What about borrowers?
In the meantime, with an estimated $162 billion of securitized commercial mortgages reaching maturity in 2023 according to Cred IQ, many borrowers will likely seek extensions or modifications of their existing loans in hopes of temporarily preserving more favorable interest rates. However, similar to the requirements for new loans, lenders will likely want reserves, cash management systems or other added structure in exchange for such extensions or modifications. Such demands may be unpalatable to borrowers with properties that are otherwise performing well under their current loan terms.

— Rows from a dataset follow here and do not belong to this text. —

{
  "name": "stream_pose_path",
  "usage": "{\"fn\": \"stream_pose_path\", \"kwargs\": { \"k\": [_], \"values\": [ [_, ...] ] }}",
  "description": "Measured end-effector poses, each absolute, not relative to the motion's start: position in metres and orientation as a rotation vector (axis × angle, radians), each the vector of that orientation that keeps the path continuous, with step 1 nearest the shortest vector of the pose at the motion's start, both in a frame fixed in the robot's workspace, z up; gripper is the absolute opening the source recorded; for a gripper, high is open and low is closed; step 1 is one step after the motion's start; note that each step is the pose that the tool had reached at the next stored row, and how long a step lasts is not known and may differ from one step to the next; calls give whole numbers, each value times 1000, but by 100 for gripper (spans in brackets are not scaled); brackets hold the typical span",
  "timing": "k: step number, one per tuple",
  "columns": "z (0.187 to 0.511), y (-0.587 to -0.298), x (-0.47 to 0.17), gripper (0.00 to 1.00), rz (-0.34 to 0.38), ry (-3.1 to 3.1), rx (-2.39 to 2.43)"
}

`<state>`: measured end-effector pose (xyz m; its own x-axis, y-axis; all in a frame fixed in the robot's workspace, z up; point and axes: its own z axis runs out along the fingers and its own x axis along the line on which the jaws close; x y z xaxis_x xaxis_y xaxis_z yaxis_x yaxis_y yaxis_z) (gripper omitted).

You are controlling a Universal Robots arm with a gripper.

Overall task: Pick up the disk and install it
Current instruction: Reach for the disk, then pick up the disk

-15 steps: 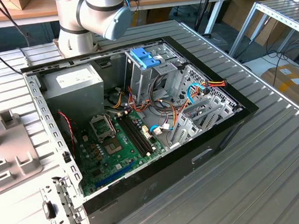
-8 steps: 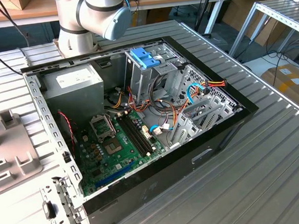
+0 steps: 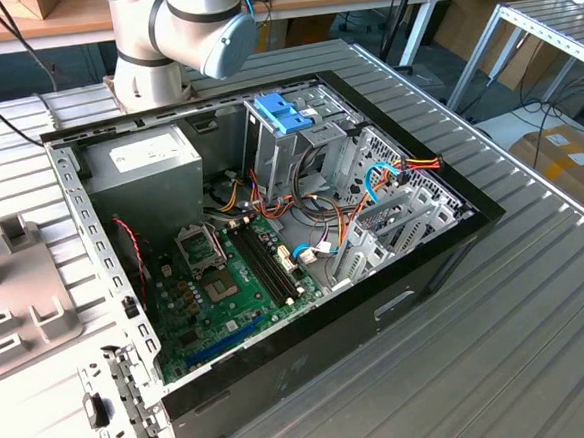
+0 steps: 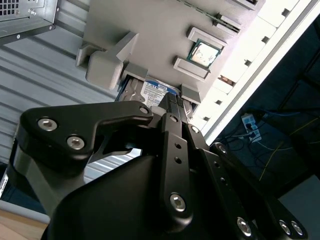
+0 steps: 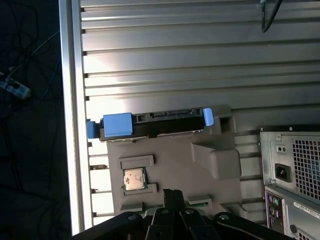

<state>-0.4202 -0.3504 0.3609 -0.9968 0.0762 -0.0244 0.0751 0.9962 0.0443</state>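
Exterior view, open computer case [image 3: 310, 338], grey holder [image 3: 17, 298] at the exterior view's left, second wrist view, gripper [image 4: 171, 102] near disk [image 4: 152, 92] seated in grey holder, its opening cannot be told, first wrist view, disk [image 5: 155, 122] in holder slot, gripper [image 5: 173, 194] apart from it.

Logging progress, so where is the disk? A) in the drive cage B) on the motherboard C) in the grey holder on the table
C: in the first wrist view the disk sits in the grey holder on the table, outside the computer case.
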Motion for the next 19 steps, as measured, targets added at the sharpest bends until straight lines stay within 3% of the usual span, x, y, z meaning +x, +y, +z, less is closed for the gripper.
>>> {"fn": "stream_pose_path", "kwargs": {
  "k": [19],
  "values": [
    [361, -350, -420, 11, 70, 3117, -54]
  ]
}}
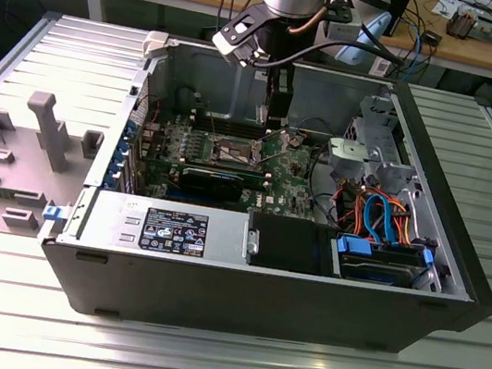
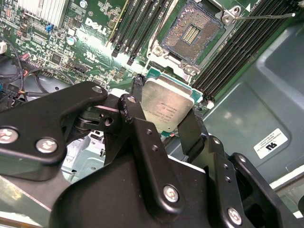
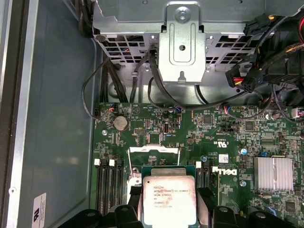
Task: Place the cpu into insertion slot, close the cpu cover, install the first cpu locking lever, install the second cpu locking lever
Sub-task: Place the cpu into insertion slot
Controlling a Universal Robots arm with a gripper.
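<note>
Right, I have the gripper (image 2: 166, 113) pinched on the cpu (image 2: 164, 100) by its edges, hovering near the uncovered insertion slot (image 2: 192, 31).

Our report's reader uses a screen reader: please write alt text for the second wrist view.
The tool grips the cpu by two opposite edges, silver top showing, apart from the open, empty insertion slot on the green circuit board.
</note>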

Where extensions or modifications of maturing loans are unworkable, borrowers may be forced to seek alternative sources of financing, and in some cases will face defaults and workout scenarios. There is some potential for acquisition financing activity as property owners may be forced to sell if refinancing options are not viable, though purchasers will face the same challenges obtaining loans, which could result in reduced purchase prices.
In the year’s second half, rate increases will continue to plague the commercial real estate industry. To navigate this volatile period, lenders and borrowers will need to be creative to secure mutually beneficial loans. This series will review related legal implications and more in upcoming articles.